At least once a year, a client who actually bothers to look at what I give them to sign will ask a question about the Iowa Form 8453 (technical name: IA 8453-IND). This is the form a tax pro must get the client to sign, to authorize the tax pro to e-file the taxpayer’s Iowa return. If you just look at the numbers on the form and try to do math using those numbers, you’ll never get the bottom line refund or amount owed to match the return. Let’s examine.
To interpret the Form 8453, we need to start with the Iowa Form 1040. Let’s take a single person with $40,000 of income. Let’s say they received a $1,000 federal refund the prior year, and had $4,000 withheld from their pay for federal taxes. This is what the bottom of page 1 of this person’s Iowa tax return looks like:
Then we go on to the second page of the Iowa 1040:
What page 2 is saying is: the taxpayer’s tax liability is $1,593, then they get a $40 personal credit, leaving the final tax liability at $1,553. They had $2,000 of Iowa taxes withheld, producing a refund of $447.

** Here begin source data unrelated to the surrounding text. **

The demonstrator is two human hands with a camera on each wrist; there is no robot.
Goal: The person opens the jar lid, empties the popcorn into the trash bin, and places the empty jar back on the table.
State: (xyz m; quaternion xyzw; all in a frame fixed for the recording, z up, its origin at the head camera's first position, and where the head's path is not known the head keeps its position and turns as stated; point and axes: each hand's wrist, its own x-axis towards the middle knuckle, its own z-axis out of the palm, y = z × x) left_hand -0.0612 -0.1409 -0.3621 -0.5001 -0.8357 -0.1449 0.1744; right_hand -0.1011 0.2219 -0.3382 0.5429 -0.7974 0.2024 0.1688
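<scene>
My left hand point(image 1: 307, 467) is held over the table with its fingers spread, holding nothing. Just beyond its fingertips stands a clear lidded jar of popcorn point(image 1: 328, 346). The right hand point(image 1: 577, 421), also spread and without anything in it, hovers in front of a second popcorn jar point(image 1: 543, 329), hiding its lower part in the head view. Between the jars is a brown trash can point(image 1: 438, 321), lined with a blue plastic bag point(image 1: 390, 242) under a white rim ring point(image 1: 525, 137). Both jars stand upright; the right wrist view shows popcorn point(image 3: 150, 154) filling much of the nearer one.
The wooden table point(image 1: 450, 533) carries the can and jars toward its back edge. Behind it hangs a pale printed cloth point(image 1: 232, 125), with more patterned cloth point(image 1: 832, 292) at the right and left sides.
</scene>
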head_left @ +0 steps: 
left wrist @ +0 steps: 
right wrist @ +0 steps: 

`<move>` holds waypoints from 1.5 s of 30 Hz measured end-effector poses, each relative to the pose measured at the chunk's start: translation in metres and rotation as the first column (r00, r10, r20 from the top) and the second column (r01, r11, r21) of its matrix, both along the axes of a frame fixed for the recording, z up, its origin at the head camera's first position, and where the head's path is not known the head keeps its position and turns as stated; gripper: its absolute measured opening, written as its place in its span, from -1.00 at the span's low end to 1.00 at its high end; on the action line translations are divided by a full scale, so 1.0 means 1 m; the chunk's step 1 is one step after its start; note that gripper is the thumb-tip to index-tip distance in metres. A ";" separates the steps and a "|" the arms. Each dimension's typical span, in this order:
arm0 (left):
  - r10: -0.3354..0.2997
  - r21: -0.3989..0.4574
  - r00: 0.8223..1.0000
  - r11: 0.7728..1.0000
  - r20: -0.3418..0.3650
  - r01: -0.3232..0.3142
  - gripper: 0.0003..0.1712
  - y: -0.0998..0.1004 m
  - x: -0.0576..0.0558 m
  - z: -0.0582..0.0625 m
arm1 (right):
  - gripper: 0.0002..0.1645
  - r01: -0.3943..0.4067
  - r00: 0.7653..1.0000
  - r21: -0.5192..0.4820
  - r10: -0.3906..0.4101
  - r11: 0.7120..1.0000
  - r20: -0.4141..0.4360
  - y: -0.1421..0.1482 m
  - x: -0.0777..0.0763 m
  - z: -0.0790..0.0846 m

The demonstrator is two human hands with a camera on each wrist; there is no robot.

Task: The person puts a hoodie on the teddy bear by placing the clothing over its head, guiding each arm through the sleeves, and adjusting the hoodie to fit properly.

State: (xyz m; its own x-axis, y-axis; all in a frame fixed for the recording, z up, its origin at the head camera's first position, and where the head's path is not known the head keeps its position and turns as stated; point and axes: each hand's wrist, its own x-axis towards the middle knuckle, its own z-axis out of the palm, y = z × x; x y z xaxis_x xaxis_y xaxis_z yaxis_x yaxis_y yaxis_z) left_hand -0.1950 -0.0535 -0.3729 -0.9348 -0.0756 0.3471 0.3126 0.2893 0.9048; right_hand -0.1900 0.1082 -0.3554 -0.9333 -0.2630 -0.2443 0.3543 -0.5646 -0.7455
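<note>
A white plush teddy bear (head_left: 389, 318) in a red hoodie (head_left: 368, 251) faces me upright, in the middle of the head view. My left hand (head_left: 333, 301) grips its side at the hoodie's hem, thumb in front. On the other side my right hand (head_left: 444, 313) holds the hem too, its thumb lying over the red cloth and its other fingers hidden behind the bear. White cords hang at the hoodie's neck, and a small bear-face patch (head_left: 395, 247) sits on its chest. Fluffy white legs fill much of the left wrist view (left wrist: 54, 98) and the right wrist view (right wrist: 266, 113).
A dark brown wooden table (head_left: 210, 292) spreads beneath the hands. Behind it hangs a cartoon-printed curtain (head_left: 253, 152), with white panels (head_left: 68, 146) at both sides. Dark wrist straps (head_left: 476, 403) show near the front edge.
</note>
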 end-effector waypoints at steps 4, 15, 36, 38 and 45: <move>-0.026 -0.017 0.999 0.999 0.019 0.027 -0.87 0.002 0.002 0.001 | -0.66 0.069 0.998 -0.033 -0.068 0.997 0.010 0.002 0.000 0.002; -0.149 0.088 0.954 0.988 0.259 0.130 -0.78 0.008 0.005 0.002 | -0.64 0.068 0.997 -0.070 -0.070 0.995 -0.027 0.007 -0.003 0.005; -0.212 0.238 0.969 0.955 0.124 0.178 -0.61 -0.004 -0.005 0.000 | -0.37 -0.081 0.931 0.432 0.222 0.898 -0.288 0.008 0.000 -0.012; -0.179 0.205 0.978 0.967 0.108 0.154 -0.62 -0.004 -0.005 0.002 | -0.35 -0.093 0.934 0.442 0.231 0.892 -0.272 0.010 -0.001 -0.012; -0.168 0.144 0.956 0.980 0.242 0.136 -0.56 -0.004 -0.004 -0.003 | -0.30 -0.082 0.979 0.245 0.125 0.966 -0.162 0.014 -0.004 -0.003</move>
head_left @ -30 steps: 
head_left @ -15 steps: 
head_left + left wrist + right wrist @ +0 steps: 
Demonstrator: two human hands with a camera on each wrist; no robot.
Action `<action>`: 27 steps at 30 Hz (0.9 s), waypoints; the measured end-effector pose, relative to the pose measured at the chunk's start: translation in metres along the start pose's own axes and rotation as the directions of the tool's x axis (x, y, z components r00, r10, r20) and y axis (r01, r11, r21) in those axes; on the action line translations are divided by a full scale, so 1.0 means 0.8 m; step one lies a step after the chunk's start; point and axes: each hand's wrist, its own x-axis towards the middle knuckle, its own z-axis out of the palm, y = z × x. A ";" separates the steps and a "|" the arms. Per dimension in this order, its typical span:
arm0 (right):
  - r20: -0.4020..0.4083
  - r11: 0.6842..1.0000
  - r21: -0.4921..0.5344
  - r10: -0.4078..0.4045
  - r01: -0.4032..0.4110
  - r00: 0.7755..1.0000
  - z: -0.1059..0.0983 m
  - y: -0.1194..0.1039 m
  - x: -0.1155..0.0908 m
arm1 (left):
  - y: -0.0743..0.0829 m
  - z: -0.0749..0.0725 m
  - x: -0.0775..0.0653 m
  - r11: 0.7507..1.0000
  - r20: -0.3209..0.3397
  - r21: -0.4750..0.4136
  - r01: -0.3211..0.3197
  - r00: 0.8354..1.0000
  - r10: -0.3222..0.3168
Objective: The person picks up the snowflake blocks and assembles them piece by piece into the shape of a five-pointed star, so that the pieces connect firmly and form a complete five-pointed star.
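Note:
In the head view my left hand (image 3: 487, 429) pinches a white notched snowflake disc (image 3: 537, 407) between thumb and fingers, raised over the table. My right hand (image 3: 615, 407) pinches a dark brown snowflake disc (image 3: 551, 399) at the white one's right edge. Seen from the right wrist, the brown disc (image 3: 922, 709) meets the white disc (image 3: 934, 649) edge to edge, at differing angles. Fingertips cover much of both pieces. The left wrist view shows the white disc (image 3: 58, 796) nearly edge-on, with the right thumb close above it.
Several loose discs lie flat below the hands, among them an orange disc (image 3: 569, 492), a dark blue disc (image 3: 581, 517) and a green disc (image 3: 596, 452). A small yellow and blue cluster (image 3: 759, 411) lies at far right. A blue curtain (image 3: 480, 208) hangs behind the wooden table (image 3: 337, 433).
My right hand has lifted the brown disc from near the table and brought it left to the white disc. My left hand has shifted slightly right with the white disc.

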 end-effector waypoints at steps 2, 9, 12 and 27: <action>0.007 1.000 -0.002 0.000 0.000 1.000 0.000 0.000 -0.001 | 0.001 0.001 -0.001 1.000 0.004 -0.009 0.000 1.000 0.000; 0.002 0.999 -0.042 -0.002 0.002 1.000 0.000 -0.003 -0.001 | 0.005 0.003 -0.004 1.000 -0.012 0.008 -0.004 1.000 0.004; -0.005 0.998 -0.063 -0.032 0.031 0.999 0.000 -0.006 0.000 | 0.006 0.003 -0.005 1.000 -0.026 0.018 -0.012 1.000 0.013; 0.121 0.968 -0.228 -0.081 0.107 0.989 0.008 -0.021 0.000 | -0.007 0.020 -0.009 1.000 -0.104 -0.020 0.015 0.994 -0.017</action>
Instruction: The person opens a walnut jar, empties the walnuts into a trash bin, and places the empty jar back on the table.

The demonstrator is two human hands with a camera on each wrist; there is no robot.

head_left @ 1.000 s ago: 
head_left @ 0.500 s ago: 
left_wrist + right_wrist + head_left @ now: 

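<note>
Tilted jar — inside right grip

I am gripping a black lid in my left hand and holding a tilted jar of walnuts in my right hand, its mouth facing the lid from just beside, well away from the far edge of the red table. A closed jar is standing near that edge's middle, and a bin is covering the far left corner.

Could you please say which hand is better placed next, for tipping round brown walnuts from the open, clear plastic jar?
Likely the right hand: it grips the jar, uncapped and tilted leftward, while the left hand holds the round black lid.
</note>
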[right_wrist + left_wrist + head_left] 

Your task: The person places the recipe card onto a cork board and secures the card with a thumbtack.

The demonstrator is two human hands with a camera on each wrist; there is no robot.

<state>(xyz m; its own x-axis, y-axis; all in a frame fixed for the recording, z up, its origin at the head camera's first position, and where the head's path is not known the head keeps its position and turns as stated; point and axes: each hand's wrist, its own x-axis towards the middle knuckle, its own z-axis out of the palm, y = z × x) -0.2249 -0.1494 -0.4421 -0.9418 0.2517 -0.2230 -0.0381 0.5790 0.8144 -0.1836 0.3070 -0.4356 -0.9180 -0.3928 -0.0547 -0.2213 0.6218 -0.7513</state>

Now let’s look at the Form 8453 and we’ll see how it’s hard to tie out the numbers on the 8453 with the tax return:
Specifically, what people will ask about is the fact that total tax on line 2 minus the withholding on line 3 DOES NOT equal the refund on line 4. In this example, $1,593 – $2,000 = $407, not $447. The reason is, the personal credit of $40 is not included on the Form 8453. Why not? I don’t know, I didn’t design the form!